Further cumulative testimony of a similar nature was given by Betty McManaway, including evidence of partial obstruction of view by a low hedge, some shrubbery and trees at and near the corner. She placed the cars at the same point at the time of impact, testified to the screeching brakes of the defendant’s car and to the rate of speed. Disinterested neighbors also testified as to the screeching brakes, the noise of the impact and the location and condition of the cars after the collision and as to the low hedge, shrubbery and trees.

It appeared that neither driver saw the other car until shortly before the time of the impact. The fact that plaintiff did not see the defendant’s car until just before the collision is strongly stressed by defendant appellee as evidence of want of due care on the part of the plaintiff, but assuming that she had looked both ways upon entering the intersection, was crossing at a speed of not more than 15 miles an hour, had passed the center and was almost across Vine street when *370defendant’s car came from the right at a speed of 40 or 50 miles an hour and struck the rear of her car, it would become purely a question of fact whether or not, under the above circumstances and considering the evidence in the light most favorable to the plaintiff, she was exercising due care or was guilty of contributory negligence, and whether or not the negligence of the defendant, if any, was the sole proximate cause of the injuries.

Upon these issues of fact, it clearly appears to this court from a careful examination of the abstract and record herein that there was a sharp conflict in the evidence and that the motion for a directed verdict should not have been granted. (Ziraldo v. W. J. Lynch Co., 365 Ill. 197, 6 N. E. (2d) 125; Blumb v. Getz, 366 Ill. 273, 8 N. E. (2d) 620.) Under the above circumstances, the motion for a judgment notwithstanding the verdict could only be properly granted under the same rule that the motion for a directed verdict could be granted (Ulbricht v. Western Coach Lines, 289 Ill. App. 164, 6 N. E. (2d) 931); namely, that there was no evidence tending, with reasonable inferences therefrom, to prove the material allegations of the complaint or some count thereof.

Defendant appellee, in his brief, assigns as alleged cross errors, want of due care on the part of the plaintiff appellant in crossing the intersection in question; that the verdict of the jury was contrary to the manifest weight of the evidence and did not warrant a verdict for the plaintiff; that the trial court erred in giving or refusing certain instructions concerning the rights of the respective parties upon approaching and crossing the intersection where the collision occurred, which alleged errors were argued in his brief.

These were not matters to be considered by the court upon motions for directed verdict and are not properly before this court at this time.
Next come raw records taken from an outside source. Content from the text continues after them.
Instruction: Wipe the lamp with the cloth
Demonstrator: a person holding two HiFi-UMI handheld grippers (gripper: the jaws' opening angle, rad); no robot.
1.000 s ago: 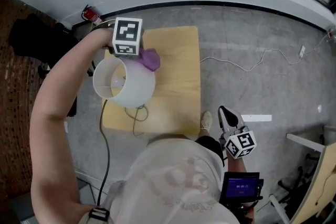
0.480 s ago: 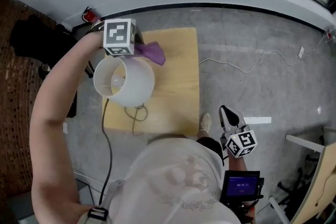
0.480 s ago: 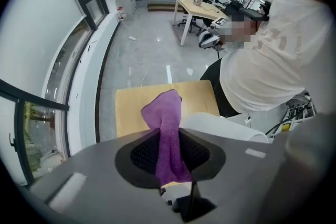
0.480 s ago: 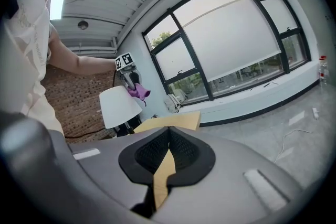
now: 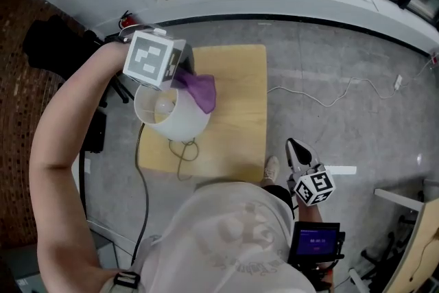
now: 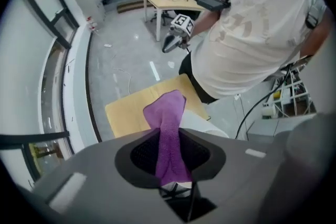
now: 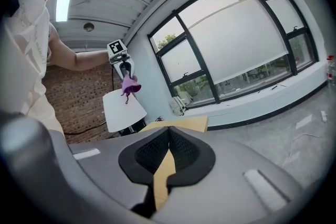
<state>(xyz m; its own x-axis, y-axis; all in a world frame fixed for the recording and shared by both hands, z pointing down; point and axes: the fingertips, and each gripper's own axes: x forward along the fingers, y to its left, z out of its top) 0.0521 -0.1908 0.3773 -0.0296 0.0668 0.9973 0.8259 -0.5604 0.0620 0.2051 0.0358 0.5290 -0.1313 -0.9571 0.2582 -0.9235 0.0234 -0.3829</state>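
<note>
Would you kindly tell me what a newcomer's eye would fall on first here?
A purple cloth, pinched in the left gripper, dangles over the white lamp shade and the wooden table, at the head view's upper left. The right gripper hangs shut and empty by the person's side, lower right.

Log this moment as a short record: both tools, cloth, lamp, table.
left tool: shut on cloth, pointing down above lamp
right tool: shut, empty, held off to the side of table
cloth: purple, hangs from left tool over the lamp's rim; contact with lamp unclear
lamp: white, upright on table, cord trailing off the table's edge
table: low, wooden
</note>
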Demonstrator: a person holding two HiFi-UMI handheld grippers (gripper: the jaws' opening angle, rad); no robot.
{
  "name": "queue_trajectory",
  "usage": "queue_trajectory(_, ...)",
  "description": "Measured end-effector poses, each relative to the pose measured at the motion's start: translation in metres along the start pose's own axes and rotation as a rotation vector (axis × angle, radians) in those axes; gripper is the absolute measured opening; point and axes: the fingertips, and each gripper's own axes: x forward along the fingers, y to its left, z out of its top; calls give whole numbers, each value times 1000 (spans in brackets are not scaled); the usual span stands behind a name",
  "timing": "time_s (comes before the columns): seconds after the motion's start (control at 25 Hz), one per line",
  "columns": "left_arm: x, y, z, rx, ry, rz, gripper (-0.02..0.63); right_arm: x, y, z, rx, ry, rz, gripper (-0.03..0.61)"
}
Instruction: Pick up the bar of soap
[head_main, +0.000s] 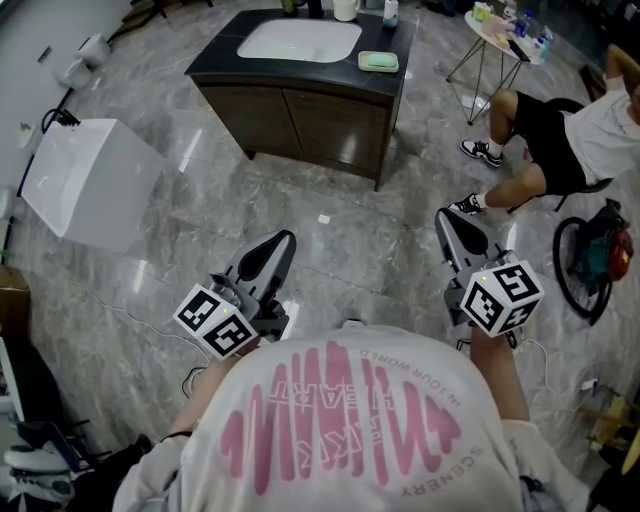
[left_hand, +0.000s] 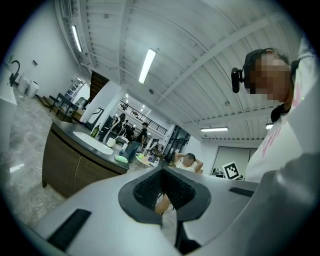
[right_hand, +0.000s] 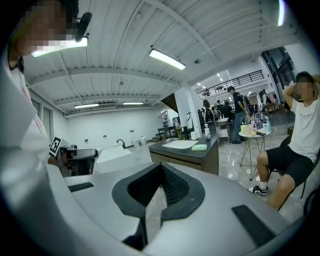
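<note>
The pale green bar of soap (head_main: 378, 61) lies on the dark vanity top (head_main: 225, 60), right of the white sink (head_main: 300, 40). It is far ahead of both grippers. It also shows small in the left gripper view as the soap (left_hand: 121, 158), and in the right gripper view as the soap (right_hand: 199, 147) on the counter corner. My left gripper (head_main: 276, 248) and right gripper (head_main: 448, 226) are held in front of my chest, pointing toward the vanity over the grey marble floor. In both gripper views the left gripper (left_hand: 165, 191) and right gripper (right_hand: 159, 187) are shut with nothing between the pads.
A person sits on a chair (head_main: 560, 130) at the right, feet out on the floor. A small round table (head_main: 505, 35) with bottles stands behind them. A white tub (head_main: 90, 180) sits at the left. A cup (head_main: 345, 8) and a bottle (head_main: 390, 12) stand behind the sink.
</note>
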Motion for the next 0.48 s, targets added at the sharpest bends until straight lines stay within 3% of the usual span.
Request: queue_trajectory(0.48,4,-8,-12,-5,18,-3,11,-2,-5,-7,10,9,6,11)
Objections *371to instructions and that the verdict is contrary to the manifest weight of the evidence were matters that could only be raised by defendant on a written motion to set aside the verdict and grant a new trial and cannot now be raised in or considered by this court.

The trial court erred in granting defendant appel-lee’s motion for directed verdict in his favor and in setting aside the general verdict and entering judgment notwithstanding the verdict, in favor of the defendant upon his subsequent oral motion therefor. The motions for directed verdict should have been denied; and unless motions for new trial were duly filed before judgment, a judgment on the general verdict for the plaintiff: should have followed, subject to proper disposition of any motion for a new trial filed within 10 days thereafter and to statutory right of appeal by either party.

The judgment of the circuit court of Champaign county will therefore be reversed and the cause remanded with directions to proceed according to the holdings of this court herein.

Reversed and remanded with directions.